» **EXERCISE MATERIALS**
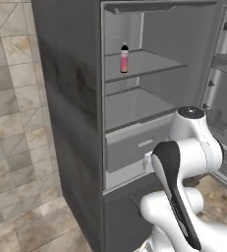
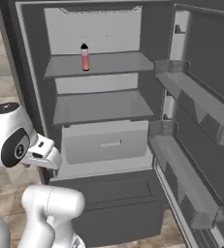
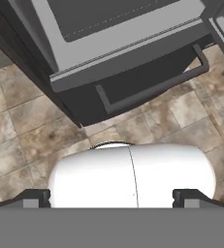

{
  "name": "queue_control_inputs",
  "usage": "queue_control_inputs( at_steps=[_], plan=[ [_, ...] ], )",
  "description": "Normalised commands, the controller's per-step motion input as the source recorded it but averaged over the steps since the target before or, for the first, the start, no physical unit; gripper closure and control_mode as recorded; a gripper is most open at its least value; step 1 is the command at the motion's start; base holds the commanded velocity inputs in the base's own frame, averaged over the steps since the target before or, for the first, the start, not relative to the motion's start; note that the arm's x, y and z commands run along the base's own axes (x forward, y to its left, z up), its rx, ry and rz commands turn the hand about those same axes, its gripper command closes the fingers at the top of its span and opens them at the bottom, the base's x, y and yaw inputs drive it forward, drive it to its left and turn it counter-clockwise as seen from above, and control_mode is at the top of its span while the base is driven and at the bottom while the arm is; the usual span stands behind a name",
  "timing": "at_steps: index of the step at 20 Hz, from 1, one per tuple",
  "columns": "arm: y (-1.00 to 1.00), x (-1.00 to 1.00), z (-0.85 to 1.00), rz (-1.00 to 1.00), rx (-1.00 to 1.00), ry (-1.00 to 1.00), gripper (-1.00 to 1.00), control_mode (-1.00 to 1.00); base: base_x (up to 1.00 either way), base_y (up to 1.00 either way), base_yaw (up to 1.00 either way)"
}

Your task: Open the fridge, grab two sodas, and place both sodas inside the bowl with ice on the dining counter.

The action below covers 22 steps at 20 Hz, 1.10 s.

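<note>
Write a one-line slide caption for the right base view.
Fridge door swung open; one pink soda stands upright on the upper shelf, white arm folded low at the left.

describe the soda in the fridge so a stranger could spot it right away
Start at the open fridge and find its upper inside shelf. The soda stands upright there, left of centre. It is a slim pink-orange bottle with a black cap amid pale grey.

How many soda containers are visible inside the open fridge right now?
1. A single pink soda with a black cap stands upright on the upper shelf of the fridge, toward its left side. The closed drawer could hide another.
</note>
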Motion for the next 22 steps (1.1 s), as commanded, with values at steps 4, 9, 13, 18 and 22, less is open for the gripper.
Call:
queue_control_inputs(
  at_steps=[4, 9, 13, 18, 22],
  plan=[
    [0.0, 0.0, 0.0, 0.0, 0.0, 0.0, -1.0, 1.0, 0.4, -0.36, 0.2],
    [0.0, 0.0, 0.0, 0.0, 0.0, 0.0, -1.0, 1.0, 0.55, -0.2, 0.2],
    [0.0, 0.0, 0.0, 0.0, 0.0, 0.0, -1.0, 1.0, 0.59, -0.17, 0.23],
    [0.0, 0.0, 0.0, 0.0, 0.0, 0.0, -1.0, 1.0, 0.42, -0.32, 0.24],
    [0.0, 0.0, 0.0, 0.0, 0.0, 0.0, -1.0, 1.0, 0.41, -0.36, 0.24]
  ],
)
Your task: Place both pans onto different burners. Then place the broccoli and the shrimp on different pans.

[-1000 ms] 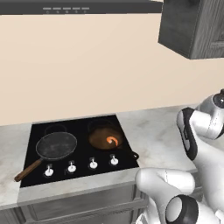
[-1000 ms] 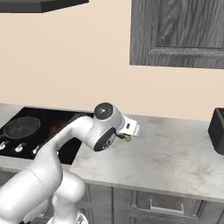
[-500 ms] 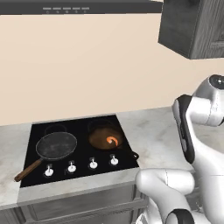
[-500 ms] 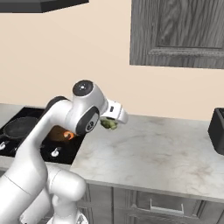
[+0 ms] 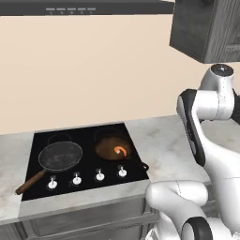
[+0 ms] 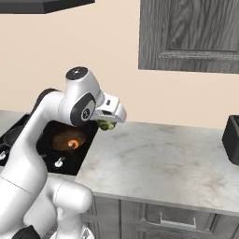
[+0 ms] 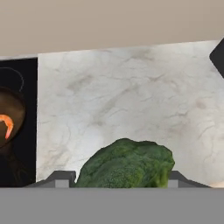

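The broccoli [image 7: 127, 164] is clamped in the pincer [image 6: 107, 124] above the surface [image 6: 177, 163] just right of the cooktop [image 5: 84, 164], where the shrimp [image 5: 120, 151] is seen in the brown pan [image 5: 112, 149].

Arm [image 6: 44, 121]: glossy white shell throughout, built from rounded tubular links. Dark grey to black bands sit at the joints between links. One joint housing carries a flat dark circular end cap with a small pale mark at its centre; a second cap on top is dark grey with a lighter ring. Hand section [image 6: 109, 108]: white, boxy, with a small dark slot on its upper face. Lower body, left base view: bulbous white links [image 5: 180, 194], black inlay along the inner edge of the upright link, dark round cap low at the base.
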Tool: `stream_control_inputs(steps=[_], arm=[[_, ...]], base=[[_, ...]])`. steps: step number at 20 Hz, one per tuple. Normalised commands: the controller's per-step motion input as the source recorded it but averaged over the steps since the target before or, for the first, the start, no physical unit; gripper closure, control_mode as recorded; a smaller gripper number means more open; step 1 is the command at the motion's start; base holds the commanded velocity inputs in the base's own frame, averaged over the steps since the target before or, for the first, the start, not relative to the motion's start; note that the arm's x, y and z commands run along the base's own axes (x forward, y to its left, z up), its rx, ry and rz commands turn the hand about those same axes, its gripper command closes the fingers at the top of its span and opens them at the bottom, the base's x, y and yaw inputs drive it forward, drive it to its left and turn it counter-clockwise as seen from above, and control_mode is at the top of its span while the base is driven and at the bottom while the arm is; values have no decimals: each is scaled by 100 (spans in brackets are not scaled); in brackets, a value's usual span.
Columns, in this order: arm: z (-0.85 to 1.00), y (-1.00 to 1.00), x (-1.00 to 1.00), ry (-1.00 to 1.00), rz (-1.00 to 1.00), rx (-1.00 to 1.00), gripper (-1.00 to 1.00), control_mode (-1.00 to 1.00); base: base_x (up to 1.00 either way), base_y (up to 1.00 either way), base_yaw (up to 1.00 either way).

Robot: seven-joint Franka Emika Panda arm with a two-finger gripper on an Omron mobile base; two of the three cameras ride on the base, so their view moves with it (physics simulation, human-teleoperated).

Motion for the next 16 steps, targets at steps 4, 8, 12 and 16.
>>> stream_control_inputs(steps=[4, 8, 12, 16], arm=[[0, 4, -6, 2, 0, 0, 100, -100], [0, 0, 0, 0, 0, 0, 100, 100], [0, 0, 0, 0, 0, 0, 100, 100], [0, 0, 0, 0, 0, 0, 100, 100]], base=[[0, 0, 0], [-42, 16, 0], [-68, 59, 0], [-31, 98, 0]])
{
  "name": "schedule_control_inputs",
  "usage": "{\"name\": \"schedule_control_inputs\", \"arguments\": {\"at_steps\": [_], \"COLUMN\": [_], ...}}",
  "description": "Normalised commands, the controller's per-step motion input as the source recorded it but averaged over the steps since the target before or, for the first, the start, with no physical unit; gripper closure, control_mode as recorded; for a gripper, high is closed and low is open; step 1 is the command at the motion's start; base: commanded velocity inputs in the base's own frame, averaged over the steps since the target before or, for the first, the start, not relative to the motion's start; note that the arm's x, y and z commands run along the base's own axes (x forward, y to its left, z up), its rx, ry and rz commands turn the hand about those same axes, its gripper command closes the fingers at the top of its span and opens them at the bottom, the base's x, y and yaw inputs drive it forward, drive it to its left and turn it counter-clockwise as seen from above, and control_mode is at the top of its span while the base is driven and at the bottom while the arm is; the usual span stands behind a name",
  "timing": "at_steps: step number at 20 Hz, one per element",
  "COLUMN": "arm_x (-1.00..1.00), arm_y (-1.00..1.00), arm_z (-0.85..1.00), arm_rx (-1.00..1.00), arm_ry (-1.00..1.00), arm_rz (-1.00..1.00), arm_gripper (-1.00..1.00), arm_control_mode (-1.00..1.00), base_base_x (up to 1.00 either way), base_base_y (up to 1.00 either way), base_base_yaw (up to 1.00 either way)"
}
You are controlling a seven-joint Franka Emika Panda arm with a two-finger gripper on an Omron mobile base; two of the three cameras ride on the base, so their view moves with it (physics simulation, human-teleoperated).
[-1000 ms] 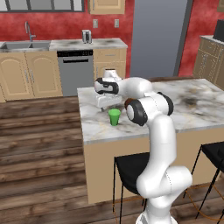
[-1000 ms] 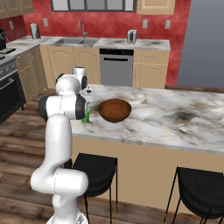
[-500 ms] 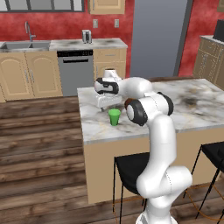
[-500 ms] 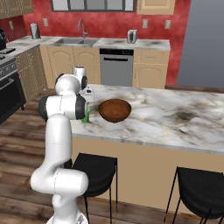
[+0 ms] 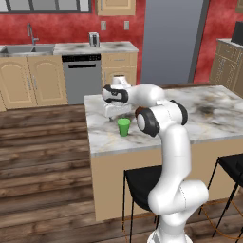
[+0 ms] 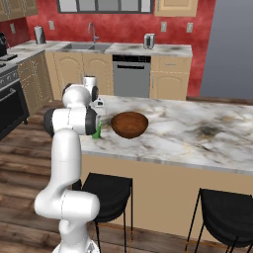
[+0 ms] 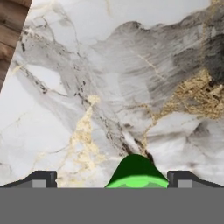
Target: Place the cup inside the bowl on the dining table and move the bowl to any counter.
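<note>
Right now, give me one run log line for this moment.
gripper: open, above cup | cup: upright on dining table, not held | bowl: on table, empty, apart from cup

One green cup (image 5: 124,126) near the dining table's (image 5: 209,124) left edge. One brown bowl (image 6: 129,124) on it. Two black stools (image 6: 105,190) along its front edge. One dishwasher (image 6: 131,75), one sink faucet (image 6: 92,32), one grey fridge (image 5: 173,42).
</note>
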Motion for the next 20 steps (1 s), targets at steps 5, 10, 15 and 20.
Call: {"name": "schedule_control_inputs", "arguments": {"at_steps": [5,10,15,20], "arm_x": [0.00,0.00,0.00,0.00], "arm_y": [0.04,0.03,0.03,0.04], "arm_z": [-0.12,-0.14,-0.07,0.00], "arm_rx": [0.00,0.00,0.00,0.00], "arm_ry": [0.00,0.00,0.00,0.00], "arm_rz": [0.00,0.00,0.00,0.00], "arm_gripper": [-1.00,-1.00,-1.00,-1.00], "arm_control_mode": [-1.00,-1.00,-1.00,-1.00], "base_base_x": [0.00,0.00,0.00,0.00], "base_base_y": [0.00,0.00,0.00,0.00], "base_base_yaw": [0.00,0.00,0.00,0.00]}}
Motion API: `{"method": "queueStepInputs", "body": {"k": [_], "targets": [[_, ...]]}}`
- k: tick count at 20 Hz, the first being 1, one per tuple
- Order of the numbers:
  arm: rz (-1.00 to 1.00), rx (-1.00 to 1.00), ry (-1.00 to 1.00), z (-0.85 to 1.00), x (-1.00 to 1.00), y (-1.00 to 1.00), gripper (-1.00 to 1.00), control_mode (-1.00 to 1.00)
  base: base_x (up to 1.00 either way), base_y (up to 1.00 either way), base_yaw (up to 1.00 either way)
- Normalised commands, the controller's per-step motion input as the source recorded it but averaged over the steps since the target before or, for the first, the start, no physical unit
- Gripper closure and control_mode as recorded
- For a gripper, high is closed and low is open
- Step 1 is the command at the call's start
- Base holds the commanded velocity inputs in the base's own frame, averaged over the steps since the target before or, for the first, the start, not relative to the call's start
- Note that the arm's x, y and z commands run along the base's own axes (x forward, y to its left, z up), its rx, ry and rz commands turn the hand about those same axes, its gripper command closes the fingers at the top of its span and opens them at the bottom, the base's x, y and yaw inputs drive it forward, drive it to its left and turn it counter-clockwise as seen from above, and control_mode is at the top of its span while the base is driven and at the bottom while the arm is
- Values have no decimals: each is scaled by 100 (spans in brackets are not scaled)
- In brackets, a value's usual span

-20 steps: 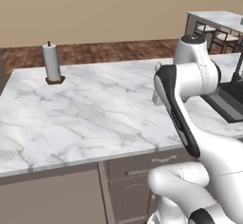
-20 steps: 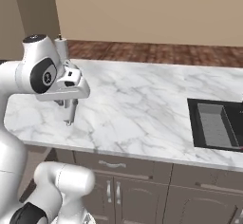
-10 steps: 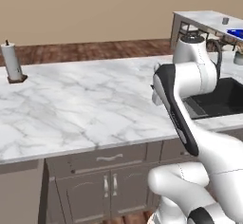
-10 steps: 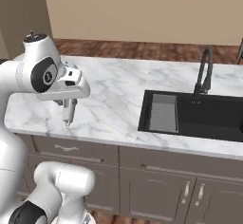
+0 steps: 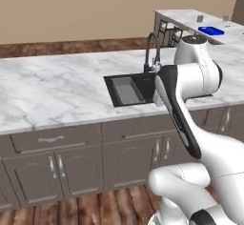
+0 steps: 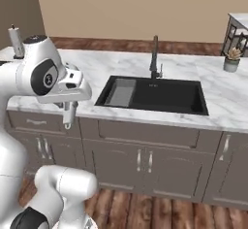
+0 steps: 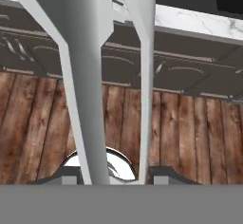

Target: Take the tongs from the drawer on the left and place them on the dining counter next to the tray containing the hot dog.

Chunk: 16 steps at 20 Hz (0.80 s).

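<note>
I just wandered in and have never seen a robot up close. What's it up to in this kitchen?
The white robot arm is holding a pair of slim metal tongs in its gripper, with the tongs hanging down in front of the cabinets. It stands at the marble counter with the dark sink. The tongs belong beside the blue tray on the dining counter, which is off in the far corner, so they are not yet delivered.
</note>
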Motion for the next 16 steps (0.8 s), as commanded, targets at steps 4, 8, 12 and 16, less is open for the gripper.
{"method": "queueStepInputs", "body": {"k": [4,8,12,16], "targets": [[0,0,0,0,0,0,100,100,-24,-100,-5],[0,0,0,0,0,0,100,100,-9,-100,-6],[0,0,0,0,0,0,100,100,-9,-100,-7],[0,0,0,0,0,0,100,100,-23,-100,-9]]}}
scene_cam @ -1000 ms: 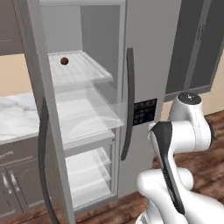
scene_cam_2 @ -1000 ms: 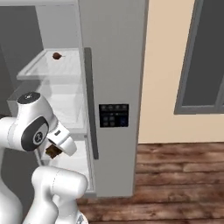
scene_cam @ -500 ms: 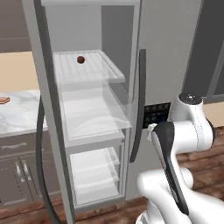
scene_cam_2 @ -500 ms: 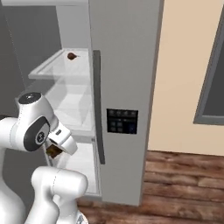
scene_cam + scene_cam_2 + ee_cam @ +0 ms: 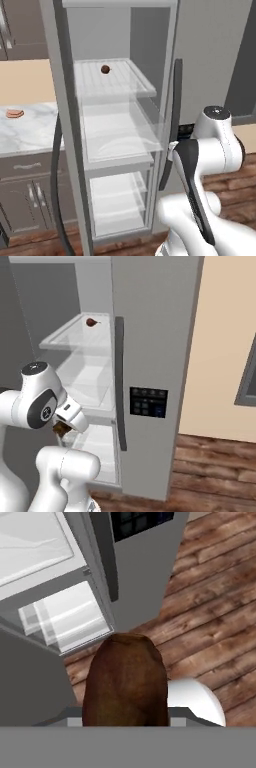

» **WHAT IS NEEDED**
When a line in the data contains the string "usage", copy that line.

» **EXERCISE OUTPUT**
  "usage": "queue_control_inputs( at_steps=[_], plan=[ [_, ...] ], )",
  "usage": "{\"name\": \"schedule_control_inputs\", \"arguments\": {\"at_steps\": [_], \"COLUMN\": [_], ...}}",

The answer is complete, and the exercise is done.